Copy-move, Error Level Analysis (ELA), Image forgery, Scale Invariant Feature Transform (SIFT), Spliced images


With the advancements of technology in current era, everyone faces a challenge to identify digitally manipulated images. It is not easy to discriminate the original and forged images. For digital image tampering, image splicing and copy-move forgeries are very much well-known and common techniques. Image forgery is detected and spotted based on feature descriptor of an image. It is a concise and important local descriptor which is to be applied to grasp hierarchical representations from the input images. The significant correlation among nearby pixels has been identified by deep learning-based methods. It prefers locally grouped networks rather than one-to-one networks among all pixels. In the conducted research, the primary objective was to discern the authenticity of images using an integrated approach involving Error Level Analysis (ELA), Scale-Invariant Feature Transform (SIFT) features, and specific considerations for image types.

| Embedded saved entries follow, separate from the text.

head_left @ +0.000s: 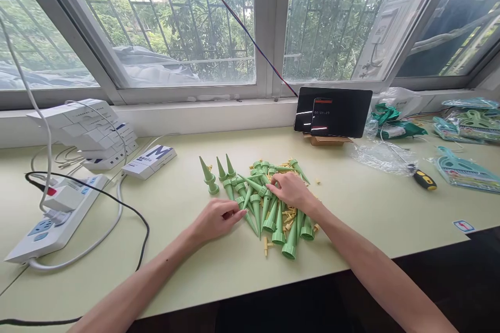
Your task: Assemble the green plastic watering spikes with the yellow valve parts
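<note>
The green conical plastic spikes (255, 209) lie heaped at the middle of the table (187, 276), mixed with small yellow fittings (266, 247). The left hand (217, 218) is at the heap's left side, fingers curled; the right hand (292, 190) is over the heap, fingers bent downward. Whether either grips a spike cannot be determined.

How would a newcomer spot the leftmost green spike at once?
On the pale table, find the pile of green spikes. Look to its far left, just beyond the left hand. The leftmost spike stands point up, a small gap separating it from two other upright spikes.
</note>
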The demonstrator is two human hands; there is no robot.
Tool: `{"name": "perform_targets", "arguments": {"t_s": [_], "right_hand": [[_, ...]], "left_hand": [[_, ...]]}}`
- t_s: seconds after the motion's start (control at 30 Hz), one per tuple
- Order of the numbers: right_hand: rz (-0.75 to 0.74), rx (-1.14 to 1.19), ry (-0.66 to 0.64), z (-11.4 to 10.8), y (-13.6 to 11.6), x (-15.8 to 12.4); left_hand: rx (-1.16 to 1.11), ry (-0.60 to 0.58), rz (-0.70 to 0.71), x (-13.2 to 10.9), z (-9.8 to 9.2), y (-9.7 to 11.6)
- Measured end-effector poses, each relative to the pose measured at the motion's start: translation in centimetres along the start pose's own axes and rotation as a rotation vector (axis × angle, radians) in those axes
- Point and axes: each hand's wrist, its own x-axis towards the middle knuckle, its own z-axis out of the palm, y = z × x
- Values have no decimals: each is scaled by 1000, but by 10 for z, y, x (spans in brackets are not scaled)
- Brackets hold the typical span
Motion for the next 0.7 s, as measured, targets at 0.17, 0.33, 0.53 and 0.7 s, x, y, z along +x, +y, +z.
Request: {"name": "perform_targets", "arguments": {"t_s": [0.17, 0.33, 0.53, 0.7], "right_hand": [[20, 34, 0, -1, -1, 0], [23, 85, 39, -1, 0, 0], [52, 138, 150, -9, 2, -2], [-9, 315, 343, -9, -3, -6]], "left_hand": [[-4, 10, 13, 0, 0, -2], [-9, 20, 17, 0, 1, -3], [-22, 21, 6, -1, 1, -5], [-87, 96, -76, 3, -1, -1]]}}
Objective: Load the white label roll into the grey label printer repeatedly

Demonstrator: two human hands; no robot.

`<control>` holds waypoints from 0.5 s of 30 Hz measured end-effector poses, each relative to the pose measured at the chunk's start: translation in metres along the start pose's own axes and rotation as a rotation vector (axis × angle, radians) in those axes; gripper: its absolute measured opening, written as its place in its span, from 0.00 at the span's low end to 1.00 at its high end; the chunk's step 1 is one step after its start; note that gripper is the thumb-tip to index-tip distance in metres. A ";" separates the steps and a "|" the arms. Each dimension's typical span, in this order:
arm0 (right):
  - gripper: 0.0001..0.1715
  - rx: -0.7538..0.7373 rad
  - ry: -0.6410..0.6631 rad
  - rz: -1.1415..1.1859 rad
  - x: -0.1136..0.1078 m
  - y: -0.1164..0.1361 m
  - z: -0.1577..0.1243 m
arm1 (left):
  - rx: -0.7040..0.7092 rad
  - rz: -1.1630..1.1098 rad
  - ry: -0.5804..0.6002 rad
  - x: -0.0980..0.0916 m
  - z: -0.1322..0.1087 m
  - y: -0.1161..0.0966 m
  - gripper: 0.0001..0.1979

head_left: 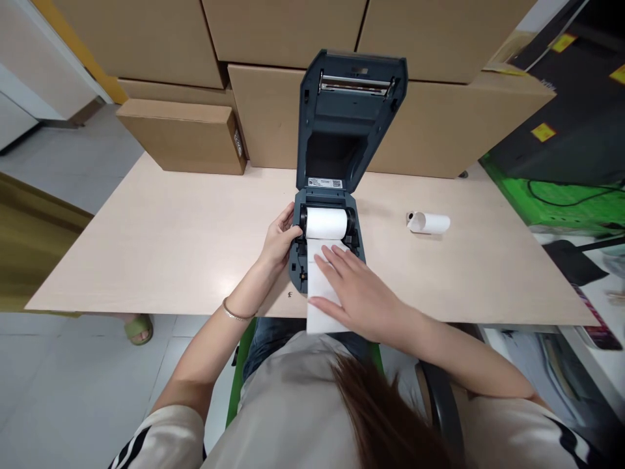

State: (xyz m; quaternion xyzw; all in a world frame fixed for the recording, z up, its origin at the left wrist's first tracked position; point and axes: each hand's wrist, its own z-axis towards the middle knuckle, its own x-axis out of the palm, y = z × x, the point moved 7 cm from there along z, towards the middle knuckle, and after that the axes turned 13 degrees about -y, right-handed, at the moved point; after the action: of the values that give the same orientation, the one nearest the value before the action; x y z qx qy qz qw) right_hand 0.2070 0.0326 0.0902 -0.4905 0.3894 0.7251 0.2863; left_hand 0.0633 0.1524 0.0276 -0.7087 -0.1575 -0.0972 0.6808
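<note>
A dark grey label printer (361, 238) stands near the table's front edge with its lid (336, 124) raised. Inside it sits a white label roll (326, 223) between two black holders. From the roll a white paper strip (319, 319) runs toward me, over the printer's front and past the table edge. My right hand (349, 286) lies flat on this strip, fingers spread. At the printer's left side, my left hand (280, 238) grips the housing, thumb on the top rim and the other fingers partly hidden.
A second, smaller white roll (430, 223) lies on the table (219, 241) to the right. Cardboard boxes (273, 117) line the back, with a flat one (185, 140) at the back left. Dark equipment (566, 124) over a green surface (561, 202) is at the far right.
</note>
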 end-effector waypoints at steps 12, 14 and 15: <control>0.53 -0.019 -0.029 -0.042 0.018 0.010 -0.009 | 0.013 0.010 -0.012 -0.004 -0.001 0.002 0.36; 0.50 -0.031 -0.031 -0.034 0.012 0.009 -0.013 | 0.026 0.044 0.010 -0.007 0.001 0.007 0.34; 0.48 -0.036 -0.033 -0.017 0.007 0.008 -0.014 | 0.049 0.067 0.026 -0.008 0.004 0.009 0.33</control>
State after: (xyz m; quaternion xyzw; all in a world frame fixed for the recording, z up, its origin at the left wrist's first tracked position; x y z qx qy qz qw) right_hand 0.2049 0.0169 0.0833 -0.4870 0.3673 0.7376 0.2897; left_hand 0.0584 0.1556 0.0164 -0.6953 -0.1272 -0.0796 0.7029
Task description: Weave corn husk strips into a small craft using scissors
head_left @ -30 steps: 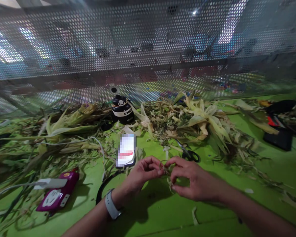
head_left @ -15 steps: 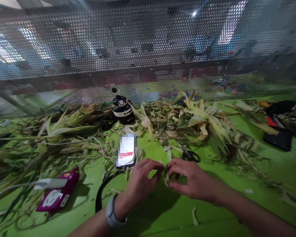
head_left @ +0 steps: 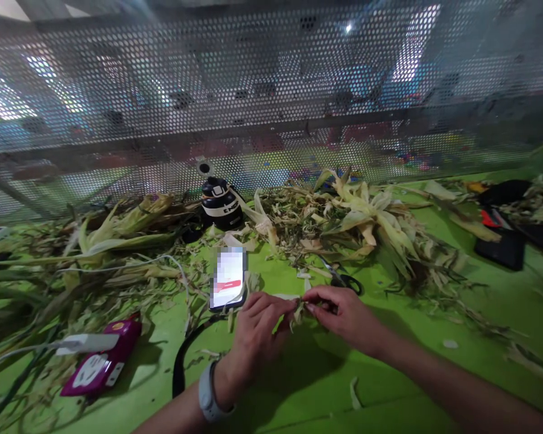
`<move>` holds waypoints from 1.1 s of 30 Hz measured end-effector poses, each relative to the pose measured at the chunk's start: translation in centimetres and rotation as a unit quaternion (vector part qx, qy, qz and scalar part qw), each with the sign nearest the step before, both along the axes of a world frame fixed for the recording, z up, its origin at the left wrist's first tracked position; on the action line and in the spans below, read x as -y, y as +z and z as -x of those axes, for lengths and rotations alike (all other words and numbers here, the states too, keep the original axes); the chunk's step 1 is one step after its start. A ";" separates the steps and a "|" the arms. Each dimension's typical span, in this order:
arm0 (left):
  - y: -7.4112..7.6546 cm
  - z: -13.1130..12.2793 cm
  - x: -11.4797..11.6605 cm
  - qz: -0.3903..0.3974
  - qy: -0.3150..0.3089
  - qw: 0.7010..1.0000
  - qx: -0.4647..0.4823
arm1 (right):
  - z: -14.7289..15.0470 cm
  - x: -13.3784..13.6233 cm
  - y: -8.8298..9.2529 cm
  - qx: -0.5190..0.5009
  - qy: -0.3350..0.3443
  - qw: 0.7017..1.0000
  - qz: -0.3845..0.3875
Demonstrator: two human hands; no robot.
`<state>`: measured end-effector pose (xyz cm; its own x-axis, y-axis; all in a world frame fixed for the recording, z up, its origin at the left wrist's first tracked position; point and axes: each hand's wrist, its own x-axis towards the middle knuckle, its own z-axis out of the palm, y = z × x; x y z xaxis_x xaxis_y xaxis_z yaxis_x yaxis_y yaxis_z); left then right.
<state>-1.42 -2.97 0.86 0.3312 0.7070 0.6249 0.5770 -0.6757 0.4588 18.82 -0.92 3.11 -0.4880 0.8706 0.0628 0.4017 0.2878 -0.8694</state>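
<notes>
Above the green table (head_left: 389,392) my two hands meet fingertip to fingertip. My left hand (head_left: 261,322), with a pale band at the wrist, pinches a small bunch of corn husk strips (head_left: 297,316). From the other side, my right hand (head_left: 341,314) pinches the same bunch, thumb against forefinger. A pale end of husk sticks out between the hands. Just beyond my right hand lie black-handled scissors (head_left: 346,281). A lit phone (head_left: 228,278) lies beyond my left hand, with a dry husk piece against its edge.
Corn husks (head_left: 364,211) are heaped along the back, with more husks (head_left: 117,235) at the left. Among them stands a black bottle (head_left: 221,205). A purple packet (head_left: 104,355) with a white charger lies left, a black case (head_left: 500,247) right. A perforated metal screen (head_left: 262,90) rises behind.
My right fingers have closed in from a looser curl to a tight pinch beside the left fingertips. The husk bunch has turned a little. The whole view has shifted slightly.
</notes>
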 end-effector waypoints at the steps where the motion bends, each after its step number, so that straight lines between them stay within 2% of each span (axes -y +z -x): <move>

These are Authentic, Copy-Move, and Spliced. The images under investigation were exclusively of JPEG format with size of 384x256 pixels. The Average SIFT feature values for the Authentic images consistently surpassed those of both Copy-Move and Spliced images. This discrepancy in feature values across the three categories, considering the standardized image format, presented a distinct opportunity for classification.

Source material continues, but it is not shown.